Data for processing: Begin
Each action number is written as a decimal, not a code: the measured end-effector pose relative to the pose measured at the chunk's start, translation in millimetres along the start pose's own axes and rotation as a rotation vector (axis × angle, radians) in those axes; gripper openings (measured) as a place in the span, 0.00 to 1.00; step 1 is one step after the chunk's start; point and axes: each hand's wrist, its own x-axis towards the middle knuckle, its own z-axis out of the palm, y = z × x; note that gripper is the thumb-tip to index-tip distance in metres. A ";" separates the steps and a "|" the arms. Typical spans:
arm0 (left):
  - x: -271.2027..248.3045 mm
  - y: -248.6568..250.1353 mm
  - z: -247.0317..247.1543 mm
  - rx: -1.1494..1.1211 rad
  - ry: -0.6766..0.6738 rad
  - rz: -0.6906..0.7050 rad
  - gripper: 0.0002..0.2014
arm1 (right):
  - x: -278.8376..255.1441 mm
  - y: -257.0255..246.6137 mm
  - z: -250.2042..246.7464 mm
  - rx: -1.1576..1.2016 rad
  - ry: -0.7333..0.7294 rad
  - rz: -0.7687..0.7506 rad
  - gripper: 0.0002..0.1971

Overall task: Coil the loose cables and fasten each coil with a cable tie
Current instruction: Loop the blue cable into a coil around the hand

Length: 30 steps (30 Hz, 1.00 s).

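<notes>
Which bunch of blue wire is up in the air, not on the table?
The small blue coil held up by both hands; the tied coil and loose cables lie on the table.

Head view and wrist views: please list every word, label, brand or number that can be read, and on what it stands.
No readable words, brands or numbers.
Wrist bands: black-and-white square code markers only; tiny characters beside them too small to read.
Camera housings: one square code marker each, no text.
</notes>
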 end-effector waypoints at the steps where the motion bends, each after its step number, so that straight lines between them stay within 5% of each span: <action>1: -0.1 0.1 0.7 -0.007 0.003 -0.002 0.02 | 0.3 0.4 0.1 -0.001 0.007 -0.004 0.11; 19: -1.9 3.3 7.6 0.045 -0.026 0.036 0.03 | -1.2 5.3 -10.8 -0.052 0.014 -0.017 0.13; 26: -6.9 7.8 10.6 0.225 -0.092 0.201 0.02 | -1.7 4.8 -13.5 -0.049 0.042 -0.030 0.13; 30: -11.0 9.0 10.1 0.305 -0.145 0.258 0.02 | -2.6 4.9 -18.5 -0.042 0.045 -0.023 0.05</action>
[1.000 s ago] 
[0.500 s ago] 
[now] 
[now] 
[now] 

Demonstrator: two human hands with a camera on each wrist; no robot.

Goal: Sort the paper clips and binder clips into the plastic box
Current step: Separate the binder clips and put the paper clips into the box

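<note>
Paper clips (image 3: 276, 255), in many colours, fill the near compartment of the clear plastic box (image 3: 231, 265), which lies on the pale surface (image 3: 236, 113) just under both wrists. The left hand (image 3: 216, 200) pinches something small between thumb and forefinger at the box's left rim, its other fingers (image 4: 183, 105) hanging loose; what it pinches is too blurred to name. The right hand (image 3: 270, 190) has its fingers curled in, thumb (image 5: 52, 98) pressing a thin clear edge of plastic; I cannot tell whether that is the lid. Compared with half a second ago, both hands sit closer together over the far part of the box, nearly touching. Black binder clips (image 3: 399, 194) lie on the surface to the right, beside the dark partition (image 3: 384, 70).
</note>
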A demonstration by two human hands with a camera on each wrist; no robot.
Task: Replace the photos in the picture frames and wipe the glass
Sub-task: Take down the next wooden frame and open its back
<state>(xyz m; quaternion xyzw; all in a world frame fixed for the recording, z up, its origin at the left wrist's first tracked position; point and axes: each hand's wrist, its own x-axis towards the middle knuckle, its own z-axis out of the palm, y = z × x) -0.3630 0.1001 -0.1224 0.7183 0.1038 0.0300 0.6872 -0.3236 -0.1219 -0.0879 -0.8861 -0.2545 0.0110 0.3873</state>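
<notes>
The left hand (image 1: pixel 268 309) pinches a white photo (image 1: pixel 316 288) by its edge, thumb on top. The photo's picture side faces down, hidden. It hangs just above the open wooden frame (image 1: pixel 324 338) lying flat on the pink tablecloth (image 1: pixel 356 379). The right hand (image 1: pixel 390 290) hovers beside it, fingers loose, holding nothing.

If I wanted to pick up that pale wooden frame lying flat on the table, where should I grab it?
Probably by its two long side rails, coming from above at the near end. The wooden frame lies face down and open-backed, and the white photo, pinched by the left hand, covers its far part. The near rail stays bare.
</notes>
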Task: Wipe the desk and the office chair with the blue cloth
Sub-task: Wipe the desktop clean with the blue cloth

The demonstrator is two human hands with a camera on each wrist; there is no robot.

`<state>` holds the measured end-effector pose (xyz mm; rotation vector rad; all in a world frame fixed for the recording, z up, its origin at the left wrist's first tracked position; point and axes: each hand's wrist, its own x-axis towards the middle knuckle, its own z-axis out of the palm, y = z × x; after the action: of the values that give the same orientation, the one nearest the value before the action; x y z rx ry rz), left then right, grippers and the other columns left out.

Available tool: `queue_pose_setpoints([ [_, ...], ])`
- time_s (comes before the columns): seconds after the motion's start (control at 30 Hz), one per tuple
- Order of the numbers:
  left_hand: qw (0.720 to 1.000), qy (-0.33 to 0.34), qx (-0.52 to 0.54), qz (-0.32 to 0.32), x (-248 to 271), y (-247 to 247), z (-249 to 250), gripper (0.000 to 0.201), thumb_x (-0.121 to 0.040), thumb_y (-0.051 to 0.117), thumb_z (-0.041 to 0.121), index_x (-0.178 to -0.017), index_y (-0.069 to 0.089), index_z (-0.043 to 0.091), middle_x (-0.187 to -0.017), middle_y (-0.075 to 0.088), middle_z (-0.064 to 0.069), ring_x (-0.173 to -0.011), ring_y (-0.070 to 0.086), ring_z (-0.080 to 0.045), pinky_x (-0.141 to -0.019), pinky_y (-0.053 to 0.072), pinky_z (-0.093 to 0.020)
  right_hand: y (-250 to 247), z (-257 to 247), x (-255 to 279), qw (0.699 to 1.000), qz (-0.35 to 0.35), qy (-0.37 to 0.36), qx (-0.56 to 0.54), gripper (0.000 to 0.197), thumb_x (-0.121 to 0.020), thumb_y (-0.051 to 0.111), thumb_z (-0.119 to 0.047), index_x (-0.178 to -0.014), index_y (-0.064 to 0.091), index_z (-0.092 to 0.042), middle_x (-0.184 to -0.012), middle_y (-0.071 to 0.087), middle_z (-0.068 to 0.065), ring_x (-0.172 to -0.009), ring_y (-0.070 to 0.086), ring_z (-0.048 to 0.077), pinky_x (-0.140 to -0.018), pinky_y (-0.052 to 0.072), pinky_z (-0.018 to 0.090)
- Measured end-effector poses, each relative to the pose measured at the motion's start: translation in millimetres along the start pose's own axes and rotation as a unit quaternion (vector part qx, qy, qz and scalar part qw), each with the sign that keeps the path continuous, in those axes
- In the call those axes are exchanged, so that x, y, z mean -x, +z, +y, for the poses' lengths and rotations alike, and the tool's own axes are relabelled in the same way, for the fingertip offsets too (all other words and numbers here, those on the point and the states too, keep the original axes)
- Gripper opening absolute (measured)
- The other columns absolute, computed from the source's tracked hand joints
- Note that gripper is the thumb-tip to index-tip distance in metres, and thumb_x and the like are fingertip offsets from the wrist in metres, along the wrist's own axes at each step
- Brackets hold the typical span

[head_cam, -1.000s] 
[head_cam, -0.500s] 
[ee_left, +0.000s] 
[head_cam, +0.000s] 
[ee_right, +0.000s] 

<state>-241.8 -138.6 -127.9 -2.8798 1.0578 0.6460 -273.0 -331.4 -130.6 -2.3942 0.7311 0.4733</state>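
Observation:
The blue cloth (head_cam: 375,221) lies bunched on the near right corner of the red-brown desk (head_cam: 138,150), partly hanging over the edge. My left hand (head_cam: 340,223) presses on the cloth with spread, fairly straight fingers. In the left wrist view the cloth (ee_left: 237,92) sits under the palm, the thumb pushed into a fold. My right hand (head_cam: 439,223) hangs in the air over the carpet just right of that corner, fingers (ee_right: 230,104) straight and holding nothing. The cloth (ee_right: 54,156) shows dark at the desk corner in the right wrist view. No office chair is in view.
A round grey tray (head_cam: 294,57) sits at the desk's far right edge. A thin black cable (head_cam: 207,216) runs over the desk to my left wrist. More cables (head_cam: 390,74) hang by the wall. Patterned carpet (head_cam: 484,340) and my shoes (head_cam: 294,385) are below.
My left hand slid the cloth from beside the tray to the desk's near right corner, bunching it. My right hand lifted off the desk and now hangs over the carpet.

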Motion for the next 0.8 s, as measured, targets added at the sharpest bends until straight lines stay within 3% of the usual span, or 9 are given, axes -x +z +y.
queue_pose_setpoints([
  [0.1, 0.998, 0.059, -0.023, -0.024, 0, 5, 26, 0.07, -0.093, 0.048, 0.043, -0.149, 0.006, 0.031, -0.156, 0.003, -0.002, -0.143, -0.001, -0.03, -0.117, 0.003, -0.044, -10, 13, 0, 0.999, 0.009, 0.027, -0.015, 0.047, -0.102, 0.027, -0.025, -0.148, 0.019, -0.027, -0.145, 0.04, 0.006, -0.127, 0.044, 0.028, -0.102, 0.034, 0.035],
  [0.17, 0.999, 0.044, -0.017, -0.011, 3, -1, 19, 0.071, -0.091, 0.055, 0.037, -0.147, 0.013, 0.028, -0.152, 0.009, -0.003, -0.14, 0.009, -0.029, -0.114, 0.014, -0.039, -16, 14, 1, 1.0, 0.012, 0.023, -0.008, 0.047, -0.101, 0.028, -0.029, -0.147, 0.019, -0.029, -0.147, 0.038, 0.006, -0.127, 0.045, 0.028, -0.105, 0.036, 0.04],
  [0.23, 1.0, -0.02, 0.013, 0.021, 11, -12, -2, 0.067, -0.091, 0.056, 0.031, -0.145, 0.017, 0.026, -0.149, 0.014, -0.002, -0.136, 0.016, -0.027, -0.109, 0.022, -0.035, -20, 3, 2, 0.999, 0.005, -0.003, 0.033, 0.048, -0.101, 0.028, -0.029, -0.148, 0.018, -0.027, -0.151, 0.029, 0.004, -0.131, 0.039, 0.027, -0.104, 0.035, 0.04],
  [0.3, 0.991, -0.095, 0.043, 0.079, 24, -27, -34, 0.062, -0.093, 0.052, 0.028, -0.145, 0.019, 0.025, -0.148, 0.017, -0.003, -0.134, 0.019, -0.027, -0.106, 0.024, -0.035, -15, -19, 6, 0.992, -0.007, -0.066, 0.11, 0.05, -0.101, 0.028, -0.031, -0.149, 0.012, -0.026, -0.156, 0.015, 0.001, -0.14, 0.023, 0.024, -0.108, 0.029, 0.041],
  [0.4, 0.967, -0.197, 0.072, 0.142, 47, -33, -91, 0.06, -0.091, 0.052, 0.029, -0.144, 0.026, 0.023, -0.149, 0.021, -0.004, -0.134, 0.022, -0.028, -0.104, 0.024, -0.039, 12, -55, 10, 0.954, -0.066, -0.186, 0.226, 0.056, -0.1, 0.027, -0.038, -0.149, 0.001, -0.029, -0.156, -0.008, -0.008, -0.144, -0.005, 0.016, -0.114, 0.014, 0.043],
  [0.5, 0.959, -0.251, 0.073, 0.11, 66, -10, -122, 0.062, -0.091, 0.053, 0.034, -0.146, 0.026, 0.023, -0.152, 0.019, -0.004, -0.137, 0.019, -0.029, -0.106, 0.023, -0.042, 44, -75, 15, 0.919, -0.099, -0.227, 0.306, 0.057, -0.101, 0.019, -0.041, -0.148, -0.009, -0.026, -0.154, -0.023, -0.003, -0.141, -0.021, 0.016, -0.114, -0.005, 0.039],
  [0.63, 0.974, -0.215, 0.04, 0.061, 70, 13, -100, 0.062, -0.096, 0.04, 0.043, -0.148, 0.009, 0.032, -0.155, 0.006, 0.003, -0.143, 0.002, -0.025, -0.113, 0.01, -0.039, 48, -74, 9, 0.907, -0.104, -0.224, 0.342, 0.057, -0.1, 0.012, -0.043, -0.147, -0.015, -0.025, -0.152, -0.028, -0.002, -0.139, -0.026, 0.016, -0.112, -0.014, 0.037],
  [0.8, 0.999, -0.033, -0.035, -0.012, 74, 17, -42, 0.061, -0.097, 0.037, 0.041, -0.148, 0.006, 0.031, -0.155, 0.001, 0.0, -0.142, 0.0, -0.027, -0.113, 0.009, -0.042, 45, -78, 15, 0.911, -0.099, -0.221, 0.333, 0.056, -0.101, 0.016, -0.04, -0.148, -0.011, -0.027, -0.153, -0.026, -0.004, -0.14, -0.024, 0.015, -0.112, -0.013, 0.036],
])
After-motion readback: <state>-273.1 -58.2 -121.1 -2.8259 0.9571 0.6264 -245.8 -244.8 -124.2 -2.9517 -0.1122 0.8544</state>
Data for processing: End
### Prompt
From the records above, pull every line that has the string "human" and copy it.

### Reply to the task
Demonstrator: two human hands with a camera on each wrist; no robot.
A demonstration by two human hands with a camera on each wrist; no robot.
The demonstrator is two human hands with a camera on each wrist; there is no robot.

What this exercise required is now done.